La première édition du « printemps de l’évaluation » avait porté sur l’exercice 2017. Cette initiative avait vocation à se renouveler et à prendre de l’ampleur lors des exercices suivants.

Pour le permettre, le Gouvernement et la Cour des comptes ont accepté d’avancer leur calendrier. Le présent projet de loi de règlement a ainsi été adopté en conseil des ministres dès le 15 mai, au lieu du 23 mai l’année dernière, et la publication des notes d’analyse de l’exécution budgétaire par la Cour a été anticipée.

Toutefois, l’Institut national de la statistique et des études économiques (INSEE) n’a pas modifié son calendrier relatif à la comptabilité nationale si bien que le projet de loi et l’avis du Haut Conseil des finances publiques (HCFP) ont été élaborés avant la publication des résultats détaillés des comptes de la nation pour 2018. Pour la première fois, le HCFP a été conduit à émettre un avis actualisé pour tenir compte des chiffres de l’INSEE qui n’ont, toutefois, modifié qu’à la marge son appréciation.

Les rapporteurs spéciaux ont pu mettre à profit ce temps supplémentaire pour renforcer le contrôle qu’ils exercent sur l’exécution budgétaire. Ils ont également procédé à des évaluations portant sur des thématiques validées en début d’année par la commission des finances et qui ont donné lieu à la rédaction de quarante-cinq rapports, annexés au présent rapport général. Les travaux des rapporteurs spéciaux, dont le Rapporteur général salue la qualité, ont été présentés en commission des finances, sous le format de CEPP, du 28 mai au 6 juin.

Des propositions de résolution, issues tant des groupes parlementaires que des évaluations des rapporteurs spéciaux, sont inscrites à l’ordre du jour et doivent être discutées lors des séances publiques des 17, 18 et 19 juin prochain.

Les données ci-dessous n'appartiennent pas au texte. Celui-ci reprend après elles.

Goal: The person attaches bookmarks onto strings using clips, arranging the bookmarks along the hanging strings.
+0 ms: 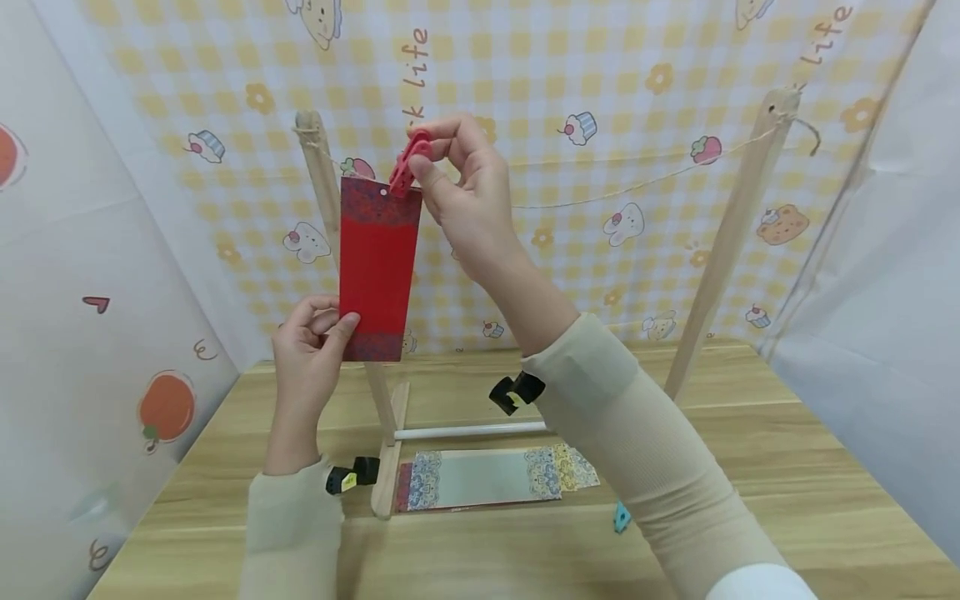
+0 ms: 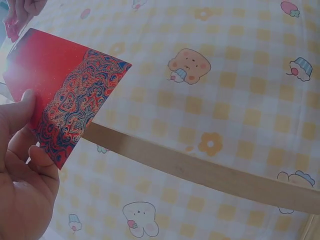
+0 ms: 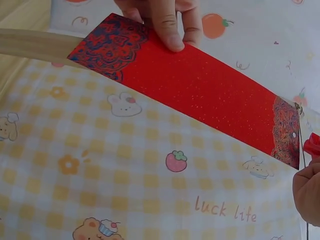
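Observation:
A red card [image 1: 379,271] with patterned dark ends and a small hole near its top hangs upright by the left part of a twine line [image 1: 600,198]. My left hand [image 1: 306,362] pinches its lower left edge between thumb and fingers, the thumb [image 2: 22,107] on the front face. At the card's top edge my right hand [image 1: 474,196] pinches a red clothespin [image 1: 409,164] between thumb and index finger. The clothespin's tip overlaps the card's top right part. Whether its jaws clamp the card and twine, I cannot tell. In the right wrist view the card [image 3: 195,95] reaches the twine.
Two wooden posts, left [image 1: 321,167] and right [image 1: 723,242], carry the twine. A white rod [image 1: 472,430] runs low between them. Several patterned cards [image 1: 483,477] lie stacked on the wooden table [image 1: 315,550]. A blue clothespin [image 1: 622,517] lies by my right forearm.

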Tool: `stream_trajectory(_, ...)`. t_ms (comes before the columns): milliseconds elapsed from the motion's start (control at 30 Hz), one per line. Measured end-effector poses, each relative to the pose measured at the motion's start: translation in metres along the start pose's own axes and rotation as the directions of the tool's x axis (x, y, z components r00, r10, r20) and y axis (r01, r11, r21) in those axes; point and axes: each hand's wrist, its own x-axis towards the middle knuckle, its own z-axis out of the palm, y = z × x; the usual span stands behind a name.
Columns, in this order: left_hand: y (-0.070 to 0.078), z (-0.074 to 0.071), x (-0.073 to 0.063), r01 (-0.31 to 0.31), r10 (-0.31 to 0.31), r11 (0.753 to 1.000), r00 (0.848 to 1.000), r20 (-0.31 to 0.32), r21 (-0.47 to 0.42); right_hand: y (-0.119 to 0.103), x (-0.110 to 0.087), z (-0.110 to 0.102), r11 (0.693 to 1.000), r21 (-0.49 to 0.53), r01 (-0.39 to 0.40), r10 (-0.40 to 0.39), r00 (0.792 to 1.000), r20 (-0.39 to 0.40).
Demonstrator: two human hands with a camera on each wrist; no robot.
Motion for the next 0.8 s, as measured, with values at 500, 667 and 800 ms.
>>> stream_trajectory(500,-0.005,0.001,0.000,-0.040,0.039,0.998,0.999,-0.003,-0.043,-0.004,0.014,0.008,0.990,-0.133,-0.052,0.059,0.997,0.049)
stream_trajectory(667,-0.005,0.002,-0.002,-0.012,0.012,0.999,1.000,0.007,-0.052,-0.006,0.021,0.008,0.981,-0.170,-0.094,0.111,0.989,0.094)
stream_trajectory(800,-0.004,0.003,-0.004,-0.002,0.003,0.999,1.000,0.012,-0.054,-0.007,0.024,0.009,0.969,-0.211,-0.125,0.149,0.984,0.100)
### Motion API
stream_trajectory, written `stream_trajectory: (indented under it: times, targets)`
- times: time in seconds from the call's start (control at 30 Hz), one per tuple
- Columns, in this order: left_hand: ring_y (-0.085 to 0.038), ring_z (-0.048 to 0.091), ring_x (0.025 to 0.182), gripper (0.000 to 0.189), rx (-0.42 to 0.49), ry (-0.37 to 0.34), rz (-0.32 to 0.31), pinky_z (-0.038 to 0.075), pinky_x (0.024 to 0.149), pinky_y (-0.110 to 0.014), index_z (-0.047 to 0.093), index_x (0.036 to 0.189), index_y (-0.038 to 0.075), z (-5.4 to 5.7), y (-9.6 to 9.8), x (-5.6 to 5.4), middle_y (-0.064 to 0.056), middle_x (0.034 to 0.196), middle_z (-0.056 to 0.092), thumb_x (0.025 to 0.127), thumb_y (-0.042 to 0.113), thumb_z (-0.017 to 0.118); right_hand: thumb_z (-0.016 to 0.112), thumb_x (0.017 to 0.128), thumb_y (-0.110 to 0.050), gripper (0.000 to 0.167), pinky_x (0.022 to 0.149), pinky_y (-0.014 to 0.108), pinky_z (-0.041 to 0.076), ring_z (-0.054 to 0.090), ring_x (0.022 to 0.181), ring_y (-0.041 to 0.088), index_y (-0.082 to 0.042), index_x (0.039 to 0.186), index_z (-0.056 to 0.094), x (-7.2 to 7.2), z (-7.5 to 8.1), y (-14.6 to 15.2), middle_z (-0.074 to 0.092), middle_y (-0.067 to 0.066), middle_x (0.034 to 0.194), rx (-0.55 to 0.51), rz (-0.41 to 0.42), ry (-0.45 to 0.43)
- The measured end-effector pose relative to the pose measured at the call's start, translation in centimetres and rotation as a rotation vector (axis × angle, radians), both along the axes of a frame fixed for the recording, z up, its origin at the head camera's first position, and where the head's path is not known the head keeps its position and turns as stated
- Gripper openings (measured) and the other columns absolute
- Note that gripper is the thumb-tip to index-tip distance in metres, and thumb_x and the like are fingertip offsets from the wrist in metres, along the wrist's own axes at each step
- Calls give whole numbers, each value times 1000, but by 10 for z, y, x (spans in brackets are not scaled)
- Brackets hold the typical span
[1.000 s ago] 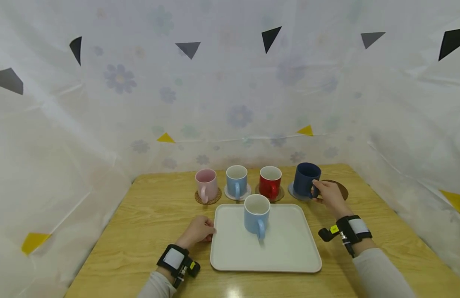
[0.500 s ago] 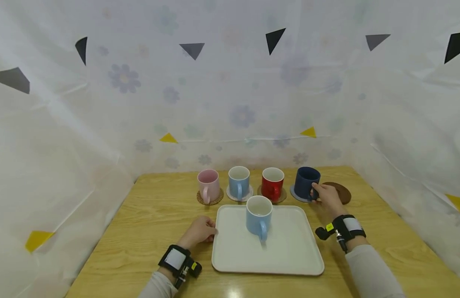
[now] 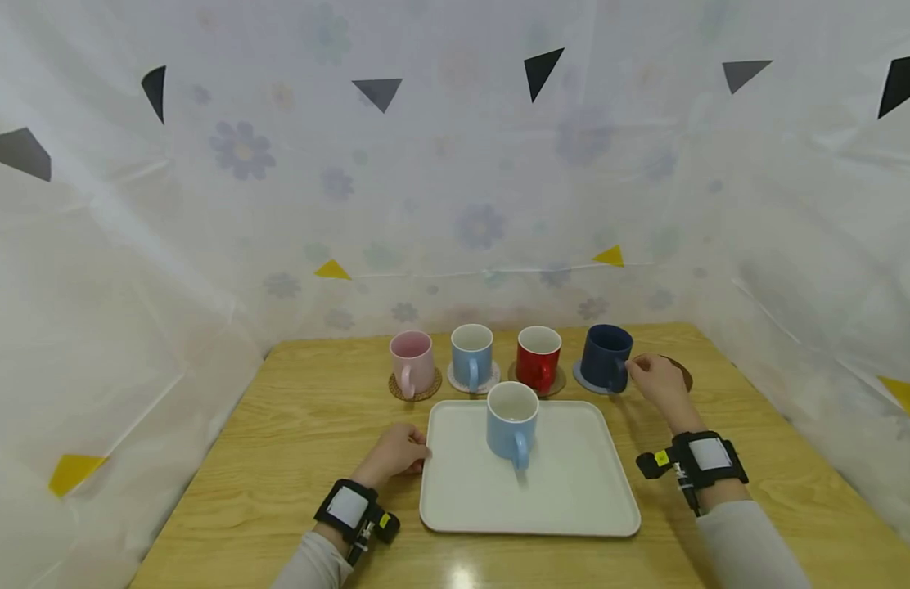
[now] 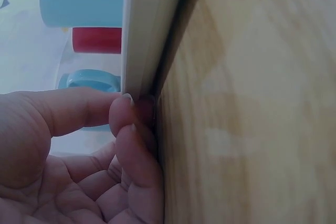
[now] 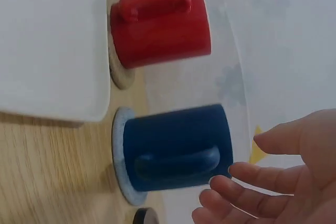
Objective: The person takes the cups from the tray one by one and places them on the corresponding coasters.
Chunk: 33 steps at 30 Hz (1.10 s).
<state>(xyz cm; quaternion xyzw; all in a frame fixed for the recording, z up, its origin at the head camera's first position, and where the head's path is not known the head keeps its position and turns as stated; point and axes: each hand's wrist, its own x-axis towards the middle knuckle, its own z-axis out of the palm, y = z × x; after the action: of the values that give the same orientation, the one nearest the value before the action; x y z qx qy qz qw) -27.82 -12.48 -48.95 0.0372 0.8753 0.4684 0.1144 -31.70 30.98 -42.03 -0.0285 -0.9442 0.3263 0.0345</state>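
My left hand is at the left edge of the white tray; in the left wrist view its thumb and curled fingers pinch the tray's rim. A light blue mug stands upright on the tray, its handle towards me. My right hand is just right of a navy mug, which sits upright on a grey-blue coaster. Seen from the right wrist, the fingers are relaxed and parted beside the mug's handle, holding nothing.
Left of the navy mug, a red mug, a second light blue mug and a pink mug stand on coasters in a row behind the tray. A dark brown coaster lies at the far right, partly behind my right hand.
My right hand has let go of the navy mug's handle and drawn a little to the right. Before that, the mug settled onto its coaster. My left hand stays at the tray.
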Motion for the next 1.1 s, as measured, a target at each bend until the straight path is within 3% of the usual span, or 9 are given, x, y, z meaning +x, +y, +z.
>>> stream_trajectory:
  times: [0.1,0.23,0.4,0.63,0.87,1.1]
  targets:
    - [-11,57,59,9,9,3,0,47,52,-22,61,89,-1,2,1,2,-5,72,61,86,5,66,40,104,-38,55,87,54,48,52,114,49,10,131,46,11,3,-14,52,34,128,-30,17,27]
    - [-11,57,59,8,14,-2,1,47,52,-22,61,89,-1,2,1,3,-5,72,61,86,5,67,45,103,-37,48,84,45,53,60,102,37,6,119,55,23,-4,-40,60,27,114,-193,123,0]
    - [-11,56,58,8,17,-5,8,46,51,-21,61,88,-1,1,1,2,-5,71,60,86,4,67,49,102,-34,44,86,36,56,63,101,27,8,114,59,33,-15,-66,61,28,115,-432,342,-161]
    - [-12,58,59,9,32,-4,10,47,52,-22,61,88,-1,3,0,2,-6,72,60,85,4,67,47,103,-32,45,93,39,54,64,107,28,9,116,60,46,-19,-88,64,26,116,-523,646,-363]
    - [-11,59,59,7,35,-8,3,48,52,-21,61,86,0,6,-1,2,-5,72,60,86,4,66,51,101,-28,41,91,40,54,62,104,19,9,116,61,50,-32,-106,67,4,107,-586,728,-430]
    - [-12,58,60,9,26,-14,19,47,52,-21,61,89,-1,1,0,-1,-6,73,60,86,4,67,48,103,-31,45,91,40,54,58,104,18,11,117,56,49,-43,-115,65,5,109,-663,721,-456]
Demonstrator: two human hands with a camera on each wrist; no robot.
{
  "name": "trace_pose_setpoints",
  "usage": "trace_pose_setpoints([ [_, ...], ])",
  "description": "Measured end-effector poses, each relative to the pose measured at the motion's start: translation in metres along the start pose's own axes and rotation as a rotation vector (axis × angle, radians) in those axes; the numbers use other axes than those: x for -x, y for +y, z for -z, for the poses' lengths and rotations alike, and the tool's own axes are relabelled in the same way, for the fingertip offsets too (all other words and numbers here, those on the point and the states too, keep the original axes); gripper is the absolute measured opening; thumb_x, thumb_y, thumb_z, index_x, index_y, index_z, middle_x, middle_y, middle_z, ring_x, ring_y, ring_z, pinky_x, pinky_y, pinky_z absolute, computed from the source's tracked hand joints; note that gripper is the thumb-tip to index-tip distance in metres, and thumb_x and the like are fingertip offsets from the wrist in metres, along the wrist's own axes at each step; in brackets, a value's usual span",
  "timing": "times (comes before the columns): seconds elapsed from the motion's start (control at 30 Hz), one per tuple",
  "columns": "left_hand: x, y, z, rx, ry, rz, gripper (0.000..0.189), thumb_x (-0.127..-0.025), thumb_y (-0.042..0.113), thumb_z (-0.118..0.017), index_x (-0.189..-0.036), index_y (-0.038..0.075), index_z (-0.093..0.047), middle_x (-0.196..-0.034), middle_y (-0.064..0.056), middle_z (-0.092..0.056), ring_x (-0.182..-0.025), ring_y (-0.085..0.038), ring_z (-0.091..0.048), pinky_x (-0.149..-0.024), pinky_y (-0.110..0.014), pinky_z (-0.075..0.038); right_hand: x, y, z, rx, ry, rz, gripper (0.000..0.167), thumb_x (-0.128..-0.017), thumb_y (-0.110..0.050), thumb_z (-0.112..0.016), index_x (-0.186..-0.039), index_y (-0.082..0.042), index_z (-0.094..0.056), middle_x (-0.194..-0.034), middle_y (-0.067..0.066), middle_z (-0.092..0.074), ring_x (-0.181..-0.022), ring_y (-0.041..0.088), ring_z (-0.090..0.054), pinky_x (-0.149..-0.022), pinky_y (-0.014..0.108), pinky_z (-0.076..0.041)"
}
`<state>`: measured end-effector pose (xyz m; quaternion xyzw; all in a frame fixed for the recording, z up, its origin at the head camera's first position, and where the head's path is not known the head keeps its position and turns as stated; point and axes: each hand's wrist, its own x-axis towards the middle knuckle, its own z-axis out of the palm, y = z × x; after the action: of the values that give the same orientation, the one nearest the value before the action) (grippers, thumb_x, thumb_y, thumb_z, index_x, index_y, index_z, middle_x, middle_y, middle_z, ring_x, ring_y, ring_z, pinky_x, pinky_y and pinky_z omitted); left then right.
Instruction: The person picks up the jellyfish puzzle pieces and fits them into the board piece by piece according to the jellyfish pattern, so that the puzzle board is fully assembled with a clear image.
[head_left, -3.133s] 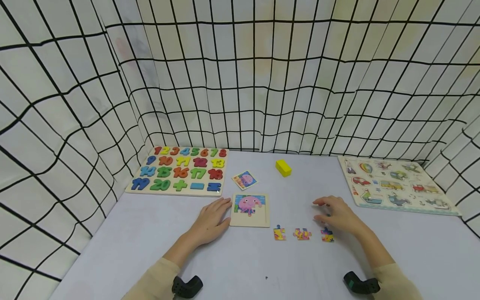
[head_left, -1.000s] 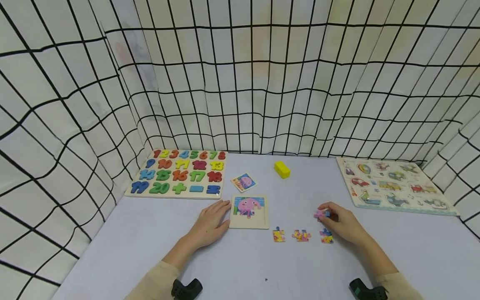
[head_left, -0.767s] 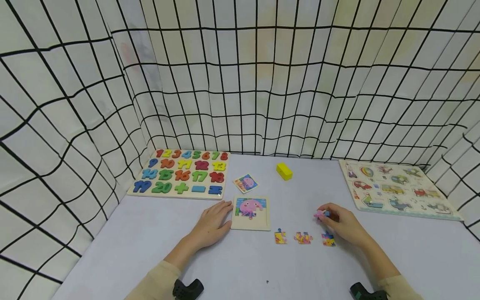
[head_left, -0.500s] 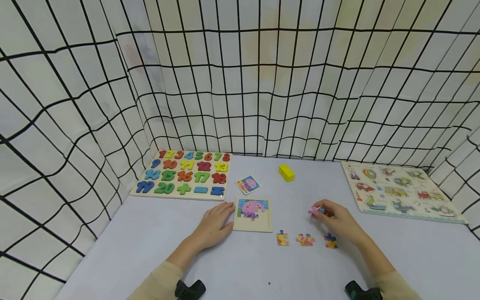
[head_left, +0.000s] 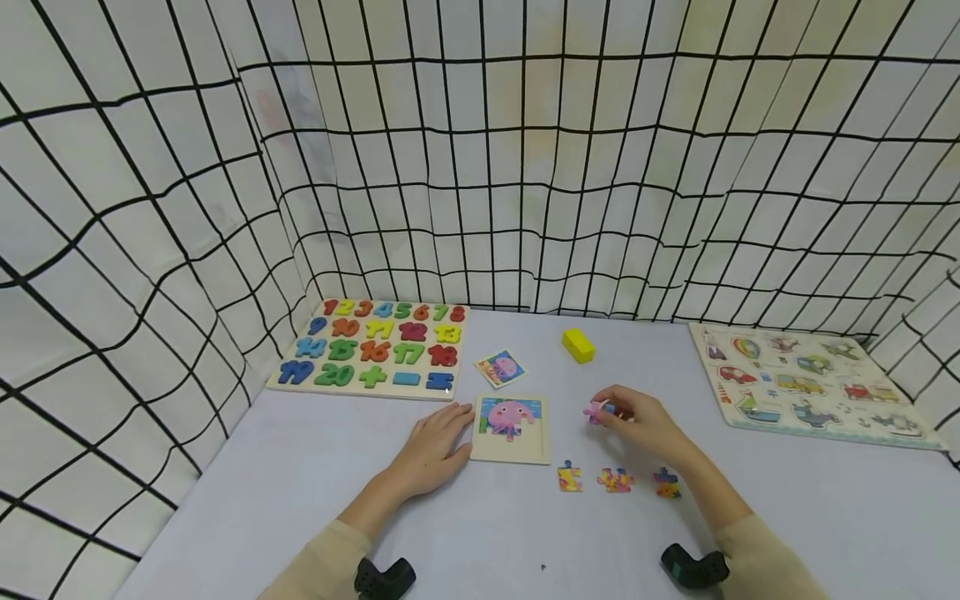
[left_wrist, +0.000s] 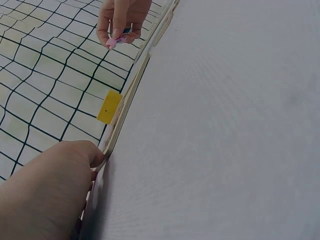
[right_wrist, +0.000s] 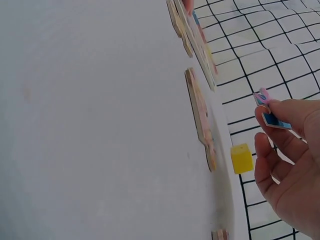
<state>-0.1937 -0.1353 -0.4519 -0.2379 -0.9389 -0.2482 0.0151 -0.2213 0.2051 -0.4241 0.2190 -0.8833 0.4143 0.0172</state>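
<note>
My right hand (head_left: 641,421) pinches a pink and blue jigsaw piece (head_left: 595,412) between thumb and forefinger, held above the table; the right wrist view shows the same piece (right_wrist: 270,112) with the other fingers loosely bent. To its left lies a small wooden puzzle tray (head_left: 511,454) with a pink octopus picture partly filled in; bare wood shows along its lower and right parts. My left hand (head_left: 431,450) rests flat on the table, fingertips and thumb at the tray's left edge. In front lie three loose pieces: a yellow one (head_left: 570,478), a pink-yellow one (head_left: 616,481) and a dark blue-yellow one (head_left: 667,483).
A number board (head_left: 360,387) stands at the back left. Behind the tray lie a small octopus picture card (head_left: 501,367) and a yellow block (head_left: 578,345). A vehicle picture board (head_left: 817,392) lies at the right. Black netting (head_left: 525,183) over white cloth encloses the back and sides.
My right hand came down among the loose pieces, picked up the pink and blue jigsaw piece and has carried it left toward the tray. My left hand has stayed at the tray's edge.
</note>
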Motion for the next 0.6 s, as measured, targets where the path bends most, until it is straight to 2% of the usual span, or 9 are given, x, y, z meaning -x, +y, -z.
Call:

Conformément à la logique de résultat instituée par la loi organique relative aux lois de finances (LOLF) ([1]), il était important de renforcer l’attention que le Parlement porte aux projets de lois de règlement. Ceux-ci comportent en effet un ensemble significatif d’informations présentées dans les documents suivants :

– cinquante-deux rapports annuels de performances (RAP) portant sur les missions du budget général, les budgets annexes, les comptes d’affectation spéciale, les comptes de concours financiers, les comptes de commerce et les comptes d’opérations monétaires ;

– deux annexes qui développent l’examen des opérations liées au budget général, ainsi qu’aux comptes spéciaux et aux budgets annexes ;

– le compte général de l’État, son rapport de présentation, le rapport sur le contrôle interne comptable de l’État et de ses organismes publics, ainsi que la balance générale des comptes de l’État.

Par ailleurs, la Cour des comptes publie un rapport sur l’exécution du budget de l’État et soixante-six notes d’analyse de l’exécution budgétaire (NEB). Elle présentera ses observations et recommandations en séance publique le 17 juin prochain, qui feront l’objet d’un débat.

Le premier exercice complet de la législature

Le présent projet de loi de règlement est le premier à porter sur un exercice complet dont la majorité parlementaire et le Gouvernement sont responsables.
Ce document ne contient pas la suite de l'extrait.